20- Income‑tax assessments and related orders will not be treated as invalid merely because of technical mistakes in quoting or printing the Document Identification Number (DIN), so long as a valid, computer‑generated DIN exists and the order is referable to that DIN in any manner. A new validation provision (inserted as section 292BA in the Income‑tax Act, 1961 and mirrored in the new Income‑tax Act, 2025) deems such orders to be valid notwithstanding defects, omissions, or errors in mentioning the DIN (for example, not printed on every page, minor mismatch in format), thereby nullifying court rulings that had quashed assessments purely on such DIN technicalities and reducing litigation on this issue, with retrospective effect.

 

21- Decriminalisation – TDS situations

Budget 2026 partially decriminalises certain TDS‑related offences and rationalises prosecution across the Act, including TDS defaults, by shifting focus from imprisonment to monetary fines and graded, lower punishment based on tax quantum.

Core decriminalisation – TDS situations

Aspect

Earlier position (up to FY 2025‑26)

New position after Budget 2026 (proposed, from 1‑4‑2026)

TDS where payment is wholly/partly in kind and tax not ensured from deductee

Failure to ensure payment of TDS in such cases attracted prosecution (rigorous imprisonment and fine) under the relevant TDS prosecution section of the Act (current section 276B analogue), even for purely technical lapses.

Offence of failure to ensure TDS payment where consideration is paid in kind is proposed to be fully decriminalised; only monetary consequences (interest/fee/penalty as prescribed separately) will apply, with no criminal prosecution for this technical default.

Non‑production of books of account / documents during TDS enquiries (e.g., survey, verification of deductions)
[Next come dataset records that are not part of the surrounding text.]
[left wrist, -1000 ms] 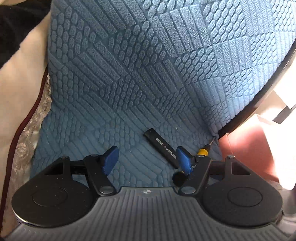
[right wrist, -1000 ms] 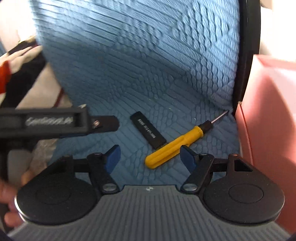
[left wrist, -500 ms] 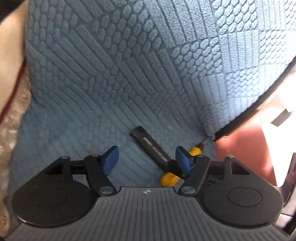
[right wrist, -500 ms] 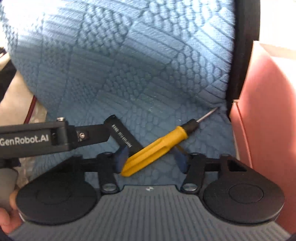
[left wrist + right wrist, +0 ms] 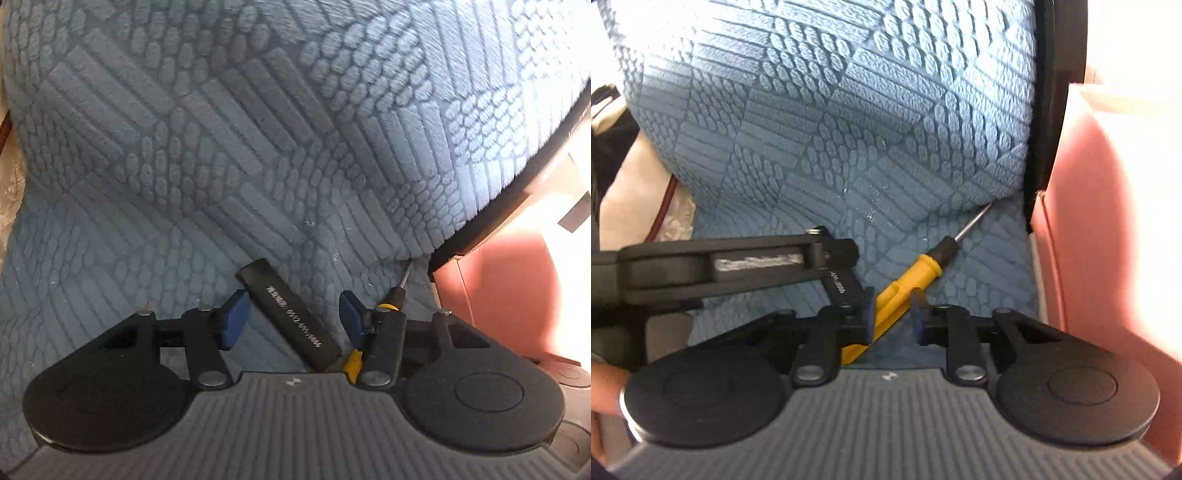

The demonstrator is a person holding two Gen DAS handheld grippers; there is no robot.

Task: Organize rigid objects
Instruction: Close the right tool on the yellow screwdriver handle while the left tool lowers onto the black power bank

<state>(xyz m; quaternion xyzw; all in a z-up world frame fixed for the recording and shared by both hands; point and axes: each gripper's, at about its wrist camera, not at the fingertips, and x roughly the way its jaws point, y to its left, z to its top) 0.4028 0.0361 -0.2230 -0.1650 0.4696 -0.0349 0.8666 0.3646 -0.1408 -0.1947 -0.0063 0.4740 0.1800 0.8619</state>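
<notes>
A black bar with white print (image 5: 291, 314) lies on the blue textured seat cushion (image 5: 221, 147), between the open blue-padded fingers of my left gripper (image 5: 291, 319). A yellow-handled screwdriver (image 5: 908, 280) lies beside it, tip toward the seat corner; its black collar and shaft (image 5: 395, 291) show past the left gripper's right finger. My right gripper (image 5: 892, 312) has its jaws narrowed around the yellow handle, pads at or very near it. The left gripper's arm (image 5: 738, 266) crosses the right wrist view and hides most of the black bar (image 5: 844, 286).
A pink box (image 5: 1108, 221) stands right against the seat's edge, also in the left wrist view (image 5: 509, 291). A black frame (image 5: 1056, 92) runs between cushion and box. Cream and dark fabric (image 5: 624, 177) lies left of the cushion.
Both grippers have moved forward and down to the objects. The black bar now lies between the left fingers. The right jaws have narrowed around the screwdriver handle.
</notes>
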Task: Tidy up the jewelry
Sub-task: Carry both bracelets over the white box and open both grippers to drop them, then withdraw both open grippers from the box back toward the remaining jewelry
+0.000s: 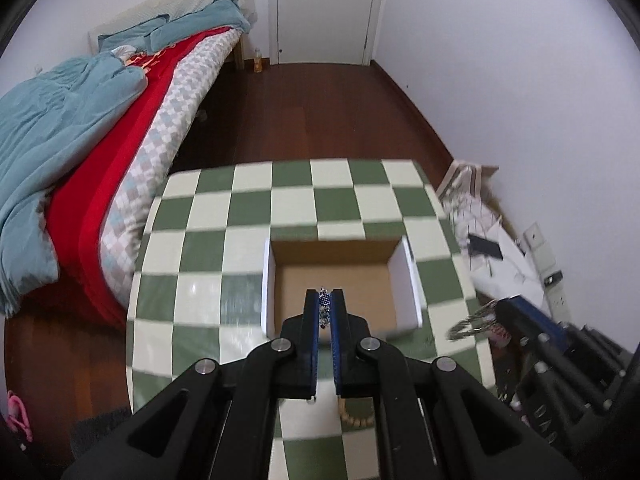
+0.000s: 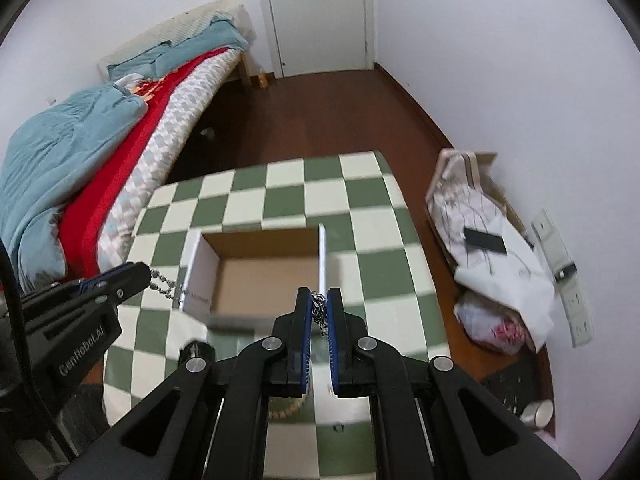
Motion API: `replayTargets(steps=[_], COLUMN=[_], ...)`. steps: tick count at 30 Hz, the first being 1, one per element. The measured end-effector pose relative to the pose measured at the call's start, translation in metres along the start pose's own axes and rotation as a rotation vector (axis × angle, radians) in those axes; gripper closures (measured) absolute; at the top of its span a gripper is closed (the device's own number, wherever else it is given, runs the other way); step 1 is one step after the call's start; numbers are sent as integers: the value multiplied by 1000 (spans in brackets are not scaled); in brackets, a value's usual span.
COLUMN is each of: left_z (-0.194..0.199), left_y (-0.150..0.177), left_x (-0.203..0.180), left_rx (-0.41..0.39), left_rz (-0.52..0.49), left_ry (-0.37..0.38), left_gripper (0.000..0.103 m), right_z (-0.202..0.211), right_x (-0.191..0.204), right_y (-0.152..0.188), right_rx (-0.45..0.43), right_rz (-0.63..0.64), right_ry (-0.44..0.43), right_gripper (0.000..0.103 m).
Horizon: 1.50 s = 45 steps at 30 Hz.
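The left gripper (image 1: 325,300) has its two black fingers, lined with blue ribbed pads, pressed nearly together on a beaded chain (image 1: 324,312) of small dark and silvery links. In the left wrist view the chain sits at the fingertips, at 6 o'clock of the open cardboard box (image 1: 336,280) and above its brown floor. In the right wrist view the same chain (image 2: 162,282) dangles from those fingertips at 9 o'clock of the box (image 2: 256,276), just beside its white left wall.

The right gripper (image 2: 319,300) is likewise closed tight, pinching a silvery link chain (image 2: 320,314) that hangs in a short tangle between the blue pads, near the box's front right corner. In the left wrist view this gripper (image 1: 496,308) enters from 3 o'clock, with the shiny chain (image 1: 472,322) trailing from its tip, blurred.

The box is square, with plain brown cardboard inside and smooth white outer walls. It stands on a table (image 1: 248,208) covered in a glossy green and cream checked cloth. A loop of round wooden beads (image 1: 354,418) lies on the cloth at 6 o'clock, partly hidden beneath the left gripper.

At 9 o'clock stands a bed (image 1: 80,152) with a rumpled teal quilt, a red blanket and a diamond-patterned sheet. The floor (image 1: 320,112) is dark reddish wood. A white door (image 1: 324,8) stands at 12 o'clock.
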<state>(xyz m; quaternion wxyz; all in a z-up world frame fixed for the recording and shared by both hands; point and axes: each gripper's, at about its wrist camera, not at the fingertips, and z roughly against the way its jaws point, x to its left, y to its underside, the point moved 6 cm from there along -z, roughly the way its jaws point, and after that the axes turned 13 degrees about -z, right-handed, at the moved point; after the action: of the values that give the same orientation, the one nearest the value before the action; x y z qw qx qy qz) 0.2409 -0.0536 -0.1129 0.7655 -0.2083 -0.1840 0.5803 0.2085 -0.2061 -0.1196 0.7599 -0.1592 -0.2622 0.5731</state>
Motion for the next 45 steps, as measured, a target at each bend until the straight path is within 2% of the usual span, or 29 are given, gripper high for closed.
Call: replayTargets(steps=[3, 7, 15, 21, 25, 26, 27, 28, 29, 30, 31, 36, 37, 38, 45], left_z=[-10, -41, -109, -132, -139, -140, -139, -136, -134, -132, -129, -122, -121, -119, -106], left_y=[-18, -29, -27, -28, -26, -27, -27, -27, -26, -25, -23, -9, -6, -2, 17], left_x=[11, 26, 42, 44, 45, 47, 48, 50, 53, 57, 61, 74, 74, 75, 75], left_rx=[-5, 39, 166, 211, 257, 261, 258, 246, 238, 233, 225, 216, 211, 211, 197], left_rz=[5, 28, 107, 141, 122, 94, 68, 45, 40, 40, 41, 42, 41, 38, 36], left_ry=[-13, 10, 89, 149, 120, 82, 40, -7, -30, -54, -86, -146, -154, -159, -175], left_gripper=[100, 100, 100, 100, 95, 93, 83, 63, 47, 13, 1, 1, 0, 0, 0], right_z=[-15, -46, -123, -158, -178, -180, -182, -182, -181, -179, -177, -170, -170, -170, -157], right_x=[13, 27, 30, 29, 28, 27, 26, 25, 25, 24, 22, 18, 16, 16, 14], right_y=[-18, -33, -44, -43, -34, -31, -28, -25, -22, -20, -17, -7, -4, -3, 9], right_rx=[6, 43, 172, 253, 329, 349, 357, 364, 364, 364, 363, 357, 356, 355, 341], right_rz=[10, 17, 8, 16, 47, 40, 54, 68, 73, 82, 92, 101, 101, 98, 66], right_ry=[-13, -26, -28, -39, 4, 12, 32, 57, 61, 79, 103, 165, 182, 182, 153], right_gripper=[95, 95, 95, 95, 94, 93, 88, 68, 37, 22, 12, 12, 8, 5, 5])
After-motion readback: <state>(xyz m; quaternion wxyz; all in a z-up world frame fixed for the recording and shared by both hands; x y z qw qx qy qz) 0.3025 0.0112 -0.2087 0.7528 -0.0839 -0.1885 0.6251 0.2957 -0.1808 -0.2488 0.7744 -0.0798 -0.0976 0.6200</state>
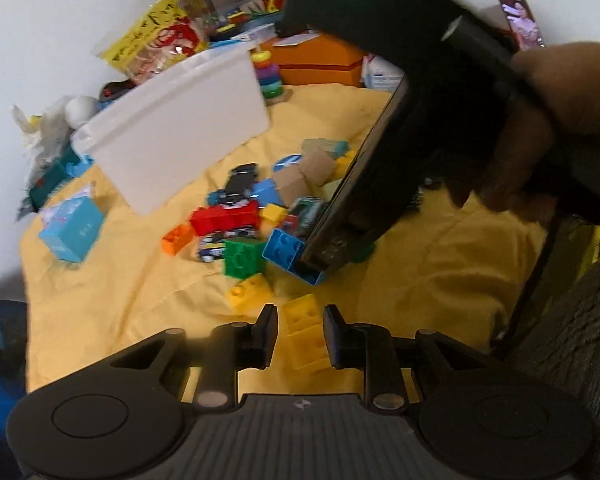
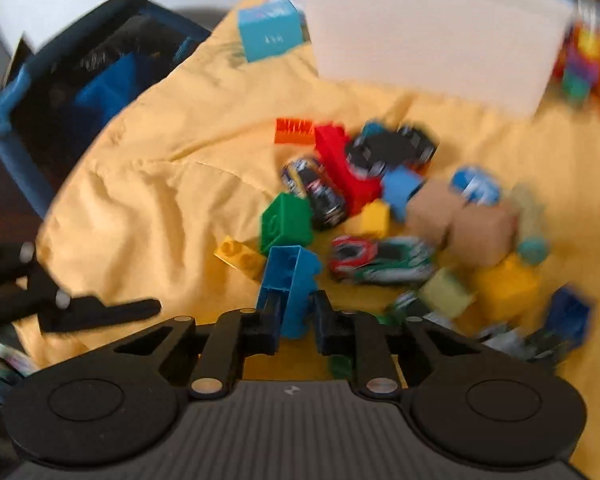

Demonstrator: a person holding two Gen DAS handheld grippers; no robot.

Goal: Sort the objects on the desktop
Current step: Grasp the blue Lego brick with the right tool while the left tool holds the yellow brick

Non‑production could trigger prosecution under general prosecution provisions, in addition to best‑judgment assessments and penalties.

Offence of non‑production of books/documents is proposed to be completely decriminalised; only monetary fine (civil penalty) may be imposed, and no imprisonment is envisaged for this default.

“Minor” / technical TDS‑TCS defaults (e.g., certain procedural failures without significant tax loss)

Could technically attract prosecution with rigorous imprisonment (up to 7 years in some cases) plus fine, though often compounded in practice.

Such minor offences are proposed to be converted to fine‑only cases; imprisonment is removed, so these will attract only monetary fines graded by quantum and nature of default.

Rationalisation of prosecution framework (including TDS)

Parameter

Earlier regime for TDS‑type offences

New regime after Budget 2026 (for TDS & other offences)

Nature of imprisonment

Many sections provided for rigorous imprisonment with minimum terms and higher maxima (up to 7 years for some offences involving TDS/TCS/wilful evasion).

All remaining tax offences, including serious TDS defaults, will now carry only simple imprisonment; rigorous imprisonment is removed.

Maximum imprisonment

For some prosecution sections (including failure to pay TDS to credit of Central Government in time), maximum term could go up to 7 years depending on facts.

Maximum punishment (except for specified repeat offences) is reduced to 2 years; where the existing maximum was 2 years, it is cut down to 6 months and the minimum term is removed.

Mandatory imprisonment / minimum term

Several provisions prescribed a mandatory minimum imprisonment (e.g., not less than 3 months) along with fine, limiting judicial discretion in TDS cases.

Mandatory minimum imprisonment is largely removed; in many cases, courts may impose fine with or without imprisonment, with enhanced discretion and focus on tax quantum and intent.

Basis for grading punishment

Statutory language was offence‑specific and not always explicitly linked to tax quantum; similar lapses could face different ranges.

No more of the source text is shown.